Sintomas de 'long covid' podem estar associados ao nervo vago
Alguns dos sintomas relacionados com a 'long covid' podem estar associados aos efeitos do coronavírus SARS-Cov-2 no nervo vago, um dos nervos multifuncionais mais importantes do corpo, revela um estudo piloto que será apresentado em Lisboa em abril.
Um estudo piloto e observacional sobre este aspeto, liderado por Lourdes Mateu do Hospital Universitário Germans Trias i Pujol em Badalona, Espanha, e divulgado na sexta-feira, será apresentado no Congresso Europeu de Microbiologia Clínica e Doenças Infecciosas, que se realiza em Lisboa entre 23 e 26 de abril.
O nervo vago, que se estende do cérebro ao tronco e atinge o coração, pulmões, intestinos e vários músculos, é responsável, entre muitas outras funções, pelo controlo da frequência cardíaca, da fala, do movimento dos alimentos pelos intestinos e sudorese.
Os autores sugerem que a disfunção do nervo vago (VND), motivada pelo SARS-CoV-2, pode explicar alguns sintomas da 'long covid', em que os infetados continuam a apresentar sintomas debilitantes graves por mais de seis meses.
Entre os sintomas 'long covid' estão a disfonia (problemas de voz), disfagia (dificuldade para engolir), tontura, taquicardia, pressão arterial baixa e diarreia.
As descobertas até agora "apontam para a disfunção do nervo vago como uma característica fisiopatológica central da covid-19 persistente", sublinharam os autores do estudo, em comunicado da Sociedade Europeia de Microbiologia Clínica e Doenças Infecciosas (SEMCEI).
"A maioria dos indivíduos com covid-19 persistente que apresentavam sintomas de disfunção do nervo vago apresentava uma série de alterações estruturais e/ou funcionais significativas e clinicamente relevantes no nervo vago, incluindo o seu espessamento, problemas de deglutição e sintomas de respiração prejudicada", pode ler-se.
A equipa de investigação realizou uma avaliação piloto abrangente ao nervo vago, através de exames de imagem e funcionais, em mais de 348 pacientes com 'long covid', dos quais 228 (66%) apresentavam pelo menos um sintoma sugestivo de VND.
O estudo, que está a decorrer e ainda a recrutar pacientes, começou com a análise das primeiras 22 pessoas com sintomas de VND (10% do total) atendidas na clínica para 'long covid', do Hospital Universitário Germans Trias i Pujol em Badalona, entre março e junho de 2021.
Do primeiro grupo, 20 (91%) eram mulheres com média de idade de 44 anos e os sintomas mais frequentes relacionados com o VND foram diarreia (73%), taquicardia (59%), tontura, disfagia e disfonia (45% cada um dos sintomas) e hipotensão ortostática (14%).

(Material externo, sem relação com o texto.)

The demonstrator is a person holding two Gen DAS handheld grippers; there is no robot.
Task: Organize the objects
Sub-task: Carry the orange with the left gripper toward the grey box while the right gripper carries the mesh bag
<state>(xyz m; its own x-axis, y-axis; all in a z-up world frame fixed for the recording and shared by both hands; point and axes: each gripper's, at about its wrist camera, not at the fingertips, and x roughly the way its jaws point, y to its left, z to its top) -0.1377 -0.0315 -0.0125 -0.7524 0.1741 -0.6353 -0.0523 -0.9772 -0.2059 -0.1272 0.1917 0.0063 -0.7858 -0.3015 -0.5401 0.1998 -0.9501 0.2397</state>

E 86% dos pacientes apresentaram pelo menos três sintomas relacionados com o VND e 27% apresentaram anormalidades do nervo vago no pescoço, incluindo espessamento e aumento da ecogenicidade, indicando alterações inflamatórias reativas leves.
Outros dados indicam que 46% apresentaram curvas diafragmáticas achatadas, o que se traduz em respiração anormal, e 63% tiveram redução das pressões inspiratórias máximas, o que demonstra fraqueza dos músculos respiratórios.
Uma avaliação da função gástrica e intestinal realizada em 19 pacientes revelou que oito (42%) apresentavam comprometimento da capacidade de transportar alimentos do esófago até o estômago.
Além disso, o refluxo gastroesofágico foi observado em 09 de 19 (47%) indivíduos, sendo que 04 destes 09 (44%) tiveram também dificuldade em levar comida para o estômago e 03 destes 09 (33%) sofreram uma hérnia hiatal.
O teste padrão para medir a função da voz registou anormalidades em 08 de 17 (47%) casos, sendo que 07 destes 08 (88%) apresentaram disfonia.
A covid-19 provocou pelo menos 5,78 milhões de mortes em todo o mundo desde o início da pandemia, segundo o mais recente balanço da agência France-Presse.
Em Portugal, desde março de 2020, morreram 20.442 pessoas e foram contabilizados 3.049.692 casos de infeção, segundo a última atualização da Direção-Geral da Saúde.
A doença respiratória é provocada pelo coronavírus SARS-CoV-2, detetado no final de 2019 em Wuhan, cidade do centro da China.
A variante Ómicron, que se dissemina e sofre mutações rapidamente, tornou-se dominante do mundo desde que foi detetada pela primeira vez, em novembro, na África do Sul.